Он наклонился к ней ближе, и его теплое дыхание ласкало ее затылок. Его голос из темноты излучал такое живое тепло и соблазн, какого Катрин никогда не ощущала в нем прежде. Он звучал совершенно искренне, и Катрин было трудно стряхнуть очарование этого ласкового шепота в мягкой темноте. Она попыталась избавиться от его чар, возбудив в себе старую неприязнь к нему.
— Но что с этим… соглашением между вами и Гарэном?
— Какое соглашение? — спросил Филипп с оттенком надменности. — Ты уже второй раз упоминаешь о нем. Я не заключал никаких соглашений с Гарэном де Брази.
Как плохо ты думаешь о нас обоих! Я просто приказал одному из моих верных слуг жениться на восхитительно прекрасной девушке, за которой я надеялся когда-нибудь поухаживать, но я не делился с ним своими надеждами, в этом ты можешь быть уверена. Да, я приказал ему жениться на тебе. И как верный подданный, коим он и является, он беспрекословно подчинился. Вот и вся история! Было ли преступлением с моей стороны желать видеть тебя богатой, знатной, ведущей тот образ жизни, которого ты заслуживаешь?
Катрин покачала головой. Она дрожала, и Филипп под предлогом того, что ей, должно быть, холодно, осмелился обнять ее за плечи. Как только она почувствовала на себе его руку, ее гнев утих; задумчиво вглядываясь в темноту, она шептала:
— Верный подданный, конечно… нерушимая верность. Может быть, вы и не требовали от него никаких обещаний, монсеньор, но позвольте вас уверить в том, что он, скорее всего, угадал ваши тайные желания. Наверное, когда вы сделали меня его женой, монсеньор, вы полагали, что он воспользуется своими супружескими правами? А он пренебрег ими. Он наотрез отказался даже прикоснуться ко мне.
— А ты просила его?
Катрин повернулась к нему, пытаясь различить в темноте его лицо. Когда она вновь заговорила, ее голос звучал вызывающе.
— Однажды вечером я предлагала ему себя таким образом, что ни один мужчина не смог бы отвергнуть меня. И он уже был готов уступить, но вдруг сказал, что это невозможно, он не имеет права касаться меня. Вероятно, он действительно считал, что я принадлежу вам.
Она почувствовала какое-то преступное наслаждение от того, что рука Филиппа крепче обняла ее. Но когда он снова заговорил, голос его был ровен.
— Я сказал тебе, что между собой мы никогда не касались этого вопроса.
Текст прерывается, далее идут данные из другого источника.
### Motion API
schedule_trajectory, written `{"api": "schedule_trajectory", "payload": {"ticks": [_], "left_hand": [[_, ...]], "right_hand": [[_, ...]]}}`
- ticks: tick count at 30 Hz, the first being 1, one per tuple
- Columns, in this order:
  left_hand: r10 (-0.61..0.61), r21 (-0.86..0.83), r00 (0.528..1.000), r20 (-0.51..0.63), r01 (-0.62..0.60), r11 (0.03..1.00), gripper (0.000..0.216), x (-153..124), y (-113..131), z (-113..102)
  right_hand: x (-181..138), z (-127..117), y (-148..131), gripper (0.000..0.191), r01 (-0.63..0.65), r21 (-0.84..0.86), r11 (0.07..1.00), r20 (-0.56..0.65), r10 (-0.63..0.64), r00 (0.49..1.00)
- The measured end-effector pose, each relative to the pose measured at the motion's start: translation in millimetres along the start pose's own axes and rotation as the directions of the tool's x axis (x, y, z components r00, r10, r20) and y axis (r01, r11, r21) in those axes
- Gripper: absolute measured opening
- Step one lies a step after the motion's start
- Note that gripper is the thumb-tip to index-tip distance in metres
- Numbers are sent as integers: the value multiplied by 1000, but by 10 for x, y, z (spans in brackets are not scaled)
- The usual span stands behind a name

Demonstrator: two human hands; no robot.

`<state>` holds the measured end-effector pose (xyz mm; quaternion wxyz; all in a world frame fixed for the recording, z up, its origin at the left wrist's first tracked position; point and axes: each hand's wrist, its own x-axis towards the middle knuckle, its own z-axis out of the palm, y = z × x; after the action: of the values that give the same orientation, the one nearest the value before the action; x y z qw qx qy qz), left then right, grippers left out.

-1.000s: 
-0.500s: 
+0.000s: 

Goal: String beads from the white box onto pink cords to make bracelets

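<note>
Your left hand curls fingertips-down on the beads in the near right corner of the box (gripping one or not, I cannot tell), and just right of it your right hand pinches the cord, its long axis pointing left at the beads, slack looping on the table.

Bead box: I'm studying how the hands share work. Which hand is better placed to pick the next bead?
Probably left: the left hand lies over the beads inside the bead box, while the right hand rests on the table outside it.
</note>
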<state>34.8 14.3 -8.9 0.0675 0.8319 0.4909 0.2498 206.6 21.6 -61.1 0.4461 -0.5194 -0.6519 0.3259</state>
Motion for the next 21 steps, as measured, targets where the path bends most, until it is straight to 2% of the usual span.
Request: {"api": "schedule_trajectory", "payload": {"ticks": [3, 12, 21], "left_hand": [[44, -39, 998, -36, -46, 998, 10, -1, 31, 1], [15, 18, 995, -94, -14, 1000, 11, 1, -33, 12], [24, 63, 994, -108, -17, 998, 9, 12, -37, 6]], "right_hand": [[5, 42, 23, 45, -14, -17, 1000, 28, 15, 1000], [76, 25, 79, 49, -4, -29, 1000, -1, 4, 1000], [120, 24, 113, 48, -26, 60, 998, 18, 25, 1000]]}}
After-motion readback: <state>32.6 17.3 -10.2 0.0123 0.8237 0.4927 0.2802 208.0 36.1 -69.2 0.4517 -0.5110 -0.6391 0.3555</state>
В конце концов, возможно, что, когда он это сказал, он думал не обо мне…
— О чем же он тогда думал? Или о ком?
Филипп ответил не сразу. После некоторых размышлений он сказал:
— Я не знаю.
Они оба молчали. Где-то далеко залаяла собака, ухнула сова, но все это только усиливало в Катрин ощущение, что она и герцог одни в целом мире. Теперь он по, вернул ее к себе лицом.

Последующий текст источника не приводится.